The answer is one number. Say how many lines in the entries below include the word "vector".

Supplied information –
^^^^

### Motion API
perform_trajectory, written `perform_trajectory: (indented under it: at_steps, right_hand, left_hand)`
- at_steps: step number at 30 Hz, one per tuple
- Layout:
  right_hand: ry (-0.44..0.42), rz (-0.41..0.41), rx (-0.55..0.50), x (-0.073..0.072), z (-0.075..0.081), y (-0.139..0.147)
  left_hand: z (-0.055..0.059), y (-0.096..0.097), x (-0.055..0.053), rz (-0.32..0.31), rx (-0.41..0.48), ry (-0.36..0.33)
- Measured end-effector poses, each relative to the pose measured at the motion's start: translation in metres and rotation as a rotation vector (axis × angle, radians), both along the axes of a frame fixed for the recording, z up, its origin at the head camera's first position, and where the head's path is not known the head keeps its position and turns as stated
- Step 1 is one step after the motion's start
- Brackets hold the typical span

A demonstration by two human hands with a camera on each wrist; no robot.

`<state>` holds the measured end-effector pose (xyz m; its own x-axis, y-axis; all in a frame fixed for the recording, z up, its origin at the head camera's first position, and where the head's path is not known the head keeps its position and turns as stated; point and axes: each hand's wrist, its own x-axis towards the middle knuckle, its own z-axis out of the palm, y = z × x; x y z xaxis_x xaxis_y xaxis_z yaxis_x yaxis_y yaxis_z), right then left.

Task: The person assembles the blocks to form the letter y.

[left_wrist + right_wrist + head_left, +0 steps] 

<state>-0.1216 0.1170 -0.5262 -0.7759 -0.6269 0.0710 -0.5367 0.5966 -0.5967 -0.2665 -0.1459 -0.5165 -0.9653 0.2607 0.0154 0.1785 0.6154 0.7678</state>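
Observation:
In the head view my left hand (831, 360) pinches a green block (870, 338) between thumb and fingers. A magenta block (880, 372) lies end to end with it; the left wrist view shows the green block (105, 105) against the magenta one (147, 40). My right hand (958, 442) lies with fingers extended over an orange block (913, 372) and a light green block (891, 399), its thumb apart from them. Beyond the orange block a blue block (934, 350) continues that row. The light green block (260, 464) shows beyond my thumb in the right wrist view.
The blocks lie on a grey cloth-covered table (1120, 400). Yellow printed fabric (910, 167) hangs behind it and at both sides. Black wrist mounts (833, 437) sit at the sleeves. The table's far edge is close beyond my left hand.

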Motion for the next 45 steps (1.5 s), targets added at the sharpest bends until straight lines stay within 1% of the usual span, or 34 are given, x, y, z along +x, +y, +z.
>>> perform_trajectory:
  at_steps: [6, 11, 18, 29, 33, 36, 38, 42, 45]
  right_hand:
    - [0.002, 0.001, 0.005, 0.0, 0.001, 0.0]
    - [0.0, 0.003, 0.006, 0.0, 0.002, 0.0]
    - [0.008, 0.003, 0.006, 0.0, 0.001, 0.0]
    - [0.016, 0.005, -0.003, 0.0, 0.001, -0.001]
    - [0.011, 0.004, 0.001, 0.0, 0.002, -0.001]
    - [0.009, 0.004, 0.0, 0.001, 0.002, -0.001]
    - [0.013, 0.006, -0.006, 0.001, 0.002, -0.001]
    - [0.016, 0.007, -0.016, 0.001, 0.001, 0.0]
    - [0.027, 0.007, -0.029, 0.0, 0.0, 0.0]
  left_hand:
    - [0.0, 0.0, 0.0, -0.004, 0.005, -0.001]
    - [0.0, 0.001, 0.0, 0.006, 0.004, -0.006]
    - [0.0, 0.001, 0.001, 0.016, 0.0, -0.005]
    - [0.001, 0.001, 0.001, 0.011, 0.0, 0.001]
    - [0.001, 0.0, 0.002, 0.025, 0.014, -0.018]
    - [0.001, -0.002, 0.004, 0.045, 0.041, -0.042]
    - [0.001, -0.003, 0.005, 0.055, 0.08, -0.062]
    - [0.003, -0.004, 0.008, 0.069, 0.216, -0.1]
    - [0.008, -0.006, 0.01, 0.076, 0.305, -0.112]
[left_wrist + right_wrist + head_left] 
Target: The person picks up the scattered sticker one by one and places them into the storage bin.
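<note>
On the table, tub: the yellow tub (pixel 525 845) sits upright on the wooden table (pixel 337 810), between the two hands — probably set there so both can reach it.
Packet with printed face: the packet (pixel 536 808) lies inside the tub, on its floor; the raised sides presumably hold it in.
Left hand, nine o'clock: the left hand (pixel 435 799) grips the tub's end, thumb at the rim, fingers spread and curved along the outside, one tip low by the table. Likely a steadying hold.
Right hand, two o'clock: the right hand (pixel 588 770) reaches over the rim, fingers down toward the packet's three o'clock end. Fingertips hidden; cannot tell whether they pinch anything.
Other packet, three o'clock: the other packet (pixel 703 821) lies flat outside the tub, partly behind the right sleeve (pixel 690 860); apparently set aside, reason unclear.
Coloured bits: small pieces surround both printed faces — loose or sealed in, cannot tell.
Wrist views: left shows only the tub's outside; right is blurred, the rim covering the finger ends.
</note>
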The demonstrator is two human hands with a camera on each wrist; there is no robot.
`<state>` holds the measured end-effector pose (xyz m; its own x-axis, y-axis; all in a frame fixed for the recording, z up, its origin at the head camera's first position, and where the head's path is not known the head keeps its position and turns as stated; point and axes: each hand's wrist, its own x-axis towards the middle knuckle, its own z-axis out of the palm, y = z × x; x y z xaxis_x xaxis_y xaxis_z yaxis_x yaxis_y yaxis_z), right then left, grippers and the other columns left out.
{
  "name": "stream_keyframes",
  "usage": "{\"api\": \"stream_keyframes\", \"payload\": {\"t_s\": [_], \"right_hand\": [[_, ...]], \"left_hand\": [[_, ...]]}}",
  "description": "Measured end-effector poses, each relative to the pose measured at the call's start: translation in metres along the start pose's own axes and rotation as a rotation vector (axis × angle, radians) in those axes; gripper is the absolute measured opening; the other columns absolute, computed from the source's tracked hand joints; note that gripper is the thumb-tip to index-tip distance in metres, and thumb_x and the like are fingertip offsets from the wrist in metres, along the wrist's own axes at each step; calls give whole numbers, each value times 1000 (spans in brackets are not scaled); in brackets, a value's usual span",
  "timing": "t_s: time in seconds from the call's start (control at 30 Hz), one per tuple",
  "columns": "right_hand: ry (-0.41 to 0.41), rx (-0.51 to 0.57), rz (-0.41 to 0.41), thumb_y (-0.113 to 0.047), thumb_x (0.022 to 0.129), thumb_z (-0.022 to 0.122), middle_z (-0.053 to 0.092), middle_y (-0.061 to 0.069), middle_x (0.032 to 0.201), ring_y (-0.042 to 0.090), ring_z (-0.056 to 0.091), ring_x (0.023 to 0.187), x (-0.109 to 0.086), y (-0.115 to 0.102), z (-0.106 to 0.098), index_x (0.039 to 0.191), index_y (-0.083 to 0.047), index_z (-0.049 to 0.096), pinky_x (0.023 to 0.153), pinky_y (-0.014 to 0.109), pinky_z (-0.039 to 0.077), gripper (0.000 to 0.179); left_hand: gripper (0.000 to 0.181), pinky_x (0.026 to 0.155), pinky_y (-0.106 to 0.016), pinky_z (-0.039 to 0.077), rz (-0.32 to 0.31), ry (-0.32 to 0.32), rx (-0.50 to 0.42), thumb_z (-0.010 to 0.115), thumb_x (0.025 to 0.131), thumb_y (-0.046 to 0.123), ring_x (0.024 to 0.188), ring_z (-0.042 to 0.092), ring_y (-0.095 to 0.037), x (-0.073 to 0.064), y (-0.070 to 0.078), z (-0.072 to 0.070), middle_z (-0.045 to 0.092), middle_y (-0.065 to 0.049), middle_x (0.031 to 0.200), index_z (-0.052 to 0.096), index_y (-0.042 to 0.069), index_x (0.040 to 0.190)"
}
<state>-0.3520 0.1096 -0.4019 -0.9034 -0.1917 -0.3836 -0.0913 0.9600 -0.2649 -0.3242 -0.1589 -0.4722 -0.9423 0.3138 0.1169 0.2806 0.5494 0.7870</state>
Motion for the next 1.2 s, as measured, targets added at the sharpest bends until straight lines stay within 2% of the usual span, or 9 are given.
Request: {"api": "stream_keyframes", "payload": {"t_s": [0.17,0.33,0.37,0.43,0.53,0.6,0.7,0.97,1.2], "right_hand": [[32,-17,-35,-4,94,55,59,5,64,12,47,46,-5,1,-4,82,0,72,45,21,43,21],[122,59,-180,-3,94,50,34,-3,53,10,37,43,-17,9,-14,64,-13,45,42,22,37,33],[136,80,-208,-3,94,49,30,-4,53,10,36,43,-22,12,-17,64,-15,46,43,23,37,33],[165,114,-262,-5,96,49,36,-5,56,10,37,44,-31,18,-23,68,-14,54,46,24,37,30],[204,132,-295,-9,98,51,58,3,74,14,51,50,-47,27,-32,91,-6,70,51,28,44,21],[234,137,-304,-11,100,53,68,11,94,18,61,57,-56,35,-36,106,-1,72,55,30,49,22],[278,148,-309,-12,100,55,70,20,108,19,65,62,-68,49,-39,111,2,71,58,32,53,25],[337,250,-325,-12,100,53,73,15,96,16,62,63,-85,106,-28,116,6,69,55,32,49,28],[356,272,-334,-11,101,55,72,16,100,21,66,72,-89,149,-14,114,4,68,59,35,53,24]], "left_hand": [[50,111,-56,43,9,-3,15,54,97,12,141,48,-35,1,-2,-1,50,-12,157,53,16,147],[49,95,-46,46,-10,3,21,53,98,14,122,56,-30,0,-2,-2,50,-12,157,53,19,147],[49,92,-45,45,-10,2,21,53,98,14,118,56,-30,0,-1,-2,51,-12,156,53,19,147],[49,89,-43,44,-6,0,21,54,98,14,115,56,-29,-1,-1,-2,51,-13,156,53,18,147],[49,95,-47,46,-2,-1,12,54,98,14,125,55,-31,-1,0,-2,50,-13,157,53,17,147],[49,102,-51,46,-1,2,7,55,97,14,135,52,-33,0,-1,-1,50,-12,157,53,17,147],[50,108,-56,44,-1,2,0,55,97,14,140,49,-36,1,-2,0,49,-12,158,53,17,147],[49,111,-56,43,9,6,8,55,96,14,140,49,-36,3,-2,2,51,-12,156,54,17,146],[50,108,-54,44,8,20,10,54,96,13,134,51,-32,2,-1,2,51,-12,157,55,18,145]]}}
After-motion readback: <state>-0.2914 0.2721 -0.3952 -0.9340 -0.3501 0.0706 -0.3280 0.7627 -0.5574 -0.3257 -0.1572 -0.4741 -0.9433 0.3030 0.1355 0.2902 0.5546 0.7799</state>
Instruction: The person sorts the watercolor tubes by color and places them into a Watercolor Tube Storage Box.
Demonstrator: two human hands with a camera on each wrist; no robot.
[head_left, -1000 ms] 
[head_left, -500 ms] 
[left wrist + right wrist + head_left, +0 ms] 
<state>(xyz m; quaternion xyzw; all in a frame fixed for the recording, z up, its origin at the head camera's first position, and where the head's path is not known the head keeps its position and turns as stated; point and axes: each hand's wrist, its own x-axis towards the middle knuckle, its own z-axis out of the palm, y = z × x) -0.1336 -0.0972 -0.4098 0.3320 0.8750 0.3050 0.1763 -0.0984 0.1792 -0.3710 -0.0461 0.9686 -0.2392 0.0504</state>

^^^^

Your solution – 2